TASK TO COMPLETE: Could you output all of the records below exactly as they appear?

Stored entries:
◇ ◇ ◇
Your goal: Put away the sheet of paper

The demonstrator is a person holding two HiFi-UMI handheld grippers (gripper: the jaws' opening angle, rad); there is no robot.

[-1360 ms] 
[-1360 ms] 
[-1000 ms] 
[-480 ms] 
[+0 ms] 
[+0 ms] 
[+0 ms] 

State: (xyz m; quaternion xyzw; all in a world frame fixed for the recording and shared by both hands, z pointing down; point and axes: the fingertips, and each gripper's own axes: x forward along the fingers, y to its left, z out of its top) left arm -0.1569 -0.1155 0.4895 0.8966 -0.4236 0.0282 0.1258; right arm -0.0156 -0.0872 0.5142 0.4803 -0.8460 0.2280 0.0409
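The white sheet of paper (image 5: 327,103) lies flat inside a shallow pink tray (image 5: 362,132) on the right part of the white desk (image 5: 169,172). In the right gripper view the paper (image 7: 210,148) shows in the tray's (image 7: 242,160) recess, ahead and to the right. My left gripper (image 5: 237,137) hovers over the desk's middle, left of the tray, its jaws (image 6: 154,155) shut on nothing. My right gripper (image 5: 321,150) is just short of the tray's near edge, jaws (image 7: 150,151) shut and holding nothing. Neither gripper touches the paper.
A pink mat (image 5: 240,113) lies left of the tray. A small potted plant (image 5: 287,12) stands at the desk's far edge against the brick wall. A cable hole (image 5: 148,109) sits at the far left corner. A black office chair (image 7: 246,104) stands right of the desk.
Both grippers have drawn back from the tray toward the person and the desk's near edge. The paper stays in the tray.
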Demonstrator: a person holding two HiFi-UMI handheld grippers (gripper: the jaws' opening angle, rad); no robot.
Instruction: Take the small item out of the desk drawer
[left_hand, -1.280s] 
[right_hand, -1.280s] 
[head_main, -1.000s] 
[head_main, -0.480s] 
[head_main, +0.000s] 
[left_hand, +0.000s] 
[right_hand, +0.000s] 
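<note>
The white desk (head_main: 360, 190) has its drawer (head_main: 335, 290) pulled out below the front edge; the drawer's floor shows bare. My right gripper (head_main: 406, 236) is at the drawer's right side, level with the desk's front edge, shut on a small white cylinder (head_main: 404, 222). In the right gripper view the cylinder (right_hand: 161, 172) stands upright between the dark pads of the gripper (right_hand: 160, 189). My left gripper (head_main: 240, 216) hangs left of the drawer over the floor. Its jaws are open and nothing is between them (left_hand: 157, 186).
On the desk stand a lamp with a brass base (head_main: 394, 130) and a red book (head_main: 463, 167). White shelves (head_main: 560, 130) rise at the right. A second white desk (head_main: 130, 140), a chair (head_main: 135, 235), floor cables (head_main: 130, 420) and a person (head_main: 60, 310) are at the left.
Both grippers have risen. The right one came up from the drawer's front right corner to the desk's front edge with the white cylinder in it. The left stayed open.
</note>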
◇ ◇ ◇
RESULT OF THE EXERCISE:
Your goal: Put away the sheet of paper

The demonstrator is a person holding two HiFi-UMI handheld grippers (gripper: the jaws' opening angle, rad); there is no robot.

[-1360 ms] 
[-1360 ms] 
[-1000 ms] 
[-480 ms] 
[+0 ms] 
[+0 ms] 
[+0 ms] 

State: (xyz m; quaternion xyzw; all in a world frame fixed for the recording and shared by both hands, z pointing down; point and axes: the fingertips, and each gripper's own axes: x forward along the fingers, y to its left, z out of its top) left arm -0.1569 -0.1155 0.4895 0.8966 -0.4236 0.0282 0.1258; right arm -0.0156 -0.0872 0.5142 0.4803 -0.8460 0.2280 0.0409
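The white sheet of paper (image 5: 327,103) lies flat inside a shallow pink tray (image 5: 362,132) on the right part of the white desk (image 5: 169,172). In the right gripper view the paper (image 7: 210,148) shows in the tray's (image 7: 242,160) recess, ahead and to the right. My left gripper (image 5: 237,137) hovers over the desk's middle, left of the tray, its jaws (image 6: 154,155) shut on nothing. My right gripper (image 5: 321,150) is just short of the tray's near edge, jaws (image 7: 150,151) shut and holding nothing. Neither gripper touches the paper.
A pink mat (image 5: 240,113) lies left of the tray. A small potted plant (image 5: 287,12) stands at the desk's far edge against the brick wall. A cable hole (image 5: 148,109) sits at the far left corner. A black office chair (image 7: 246,104) stands right of the desk.
Both grippers have drawn back from the tray toward the person and the desk's near edge. The paper stays in the tray.
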Demonstrator: a person holding two HiFi-UMI handheld grippers (gripper: the jaws' opening angle, rad); no robot.
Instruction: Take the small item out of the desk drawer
[left_hand, -1.280s] 
[right_hand, -1.280s] 
[head_main, -1.000s] 
[head_main, -0.480s] 
[head_main, +0.000s] 
[left_hand, +0.000s] 
[right_hand, +0.000s] 
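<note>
The white desk (head_main: 360, 190) has its drawer (head_main: 335, 290) pulled out below the front edge; the drawer's floor shows bare. My right gripper (head_main: 406, 236) is at the drawer's right side, level with the desk's front edge, shut on a small white cylinder (head_main: 404, 222). In the right gripper view the cylinder (right_hand: 161, 172) stands upright between the dark pads of the gripper (right_hand: 160, 189). My left gripper (head_main: 240, 216) hangs left of the drawer over the floor. Its jaws are open and nothing is between them (left_hand: 157, 186).
On the desk stand a lamp with a brass base (head_main: 394, 130) and a red book (head_main: 463, 167). White shelves (head_main: 560, 130) rise at the right. A second white desk (head_main: 130, 140), a chair (head_main: 135, 235), floor cables (head_main: 130, 420) and a person (head_main: 60, 310) are at the left.
Both grippers have risen. The right one came up from the drawer's front right corner to the desk's front edge with the white cylinder in it. The left stayed open.
</note>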

This output has been given in full.